Return, in their exact form, the lines that lie between the start of the data below and the line containing "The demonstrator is", with both ends included.
· · · ·
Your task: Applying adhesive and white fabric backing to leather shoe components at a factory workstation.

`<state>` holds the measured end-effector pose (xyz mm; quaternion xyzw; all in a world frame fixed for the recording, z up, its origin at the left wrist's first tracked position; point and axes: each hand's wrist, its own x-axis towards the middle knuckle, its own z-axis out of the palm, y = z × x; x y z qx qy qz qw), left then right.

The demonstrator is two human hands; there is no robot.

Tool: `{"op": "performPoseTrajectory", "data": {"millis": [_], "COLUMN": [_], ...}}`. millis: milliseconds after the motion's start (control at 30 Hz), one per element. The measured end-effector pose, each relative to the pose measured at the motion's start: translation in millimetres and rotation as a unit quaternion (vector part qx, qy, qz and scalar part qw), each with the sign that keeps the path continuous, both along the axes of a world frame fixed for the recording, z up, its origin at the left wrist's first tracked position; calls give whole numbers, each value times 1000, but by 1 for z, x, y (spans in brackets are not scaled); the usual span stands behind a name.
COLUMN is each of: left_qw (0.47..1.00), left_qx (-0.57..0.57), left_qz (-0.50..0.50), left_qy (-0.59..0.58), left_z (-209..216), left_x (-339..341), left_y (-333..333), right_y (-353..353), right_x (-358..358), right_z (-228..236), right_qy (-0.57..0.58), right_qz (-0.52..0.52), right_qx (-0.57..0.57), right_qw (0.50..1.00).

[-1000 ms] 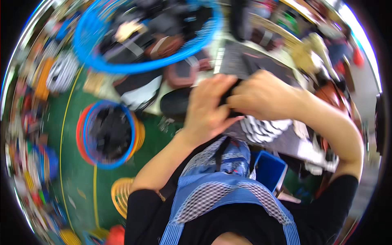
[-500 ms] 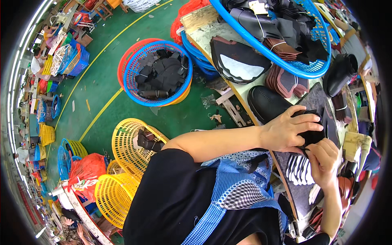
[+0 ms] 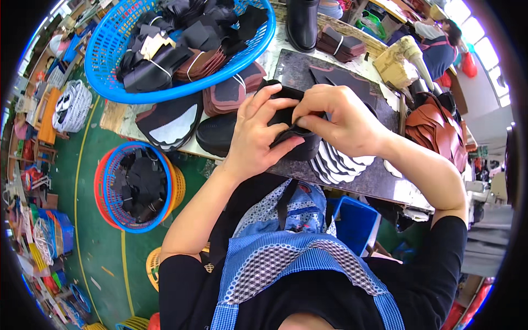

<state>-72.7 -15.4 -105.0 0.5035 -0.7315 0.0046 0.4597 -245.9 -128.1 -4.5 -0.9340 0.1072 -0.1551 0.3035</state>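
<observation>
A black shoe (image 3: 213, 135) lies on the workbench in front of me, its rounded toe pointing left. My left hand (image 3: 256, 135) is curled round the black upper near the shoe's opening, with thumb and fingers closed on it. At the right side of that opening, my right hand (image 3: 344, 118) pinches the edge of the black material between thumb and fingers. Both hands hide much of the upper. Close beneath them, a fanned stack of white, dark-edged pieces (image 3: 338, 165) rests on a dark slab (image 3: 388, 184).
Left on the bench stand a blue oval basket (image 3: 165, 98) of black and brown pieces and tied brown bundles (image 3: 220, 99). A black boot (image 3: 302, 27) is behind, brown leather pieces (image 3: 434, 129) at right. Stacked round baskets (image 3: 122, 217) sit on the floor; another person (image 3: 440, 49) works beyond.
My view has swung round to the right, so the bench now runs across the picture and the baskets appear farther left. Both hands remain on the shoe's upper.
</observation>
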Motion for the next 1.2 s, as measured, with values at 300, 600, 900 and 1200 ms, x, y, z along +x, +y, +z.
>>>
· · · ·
◆ RESULT BELOW ◆
Your task: Applying adhesive and white fabric backing to leather shoe components at a factory workstation.

`<state>` holds the measured end-effector pose (xyz mm; quaternion xyzw; all in a world frame fixed for the recording, z up, its origin at the left wrist's first tracked position; point and axes: each hand's wrist, its own x-axis towards the middle knuckle, its own z-axis out of the palm, y = z × x; x y z qx qy qz qw), left then right.

The demonstrator is two human hands; there is no robot.

Work on this exercise is finished, so nothing remains.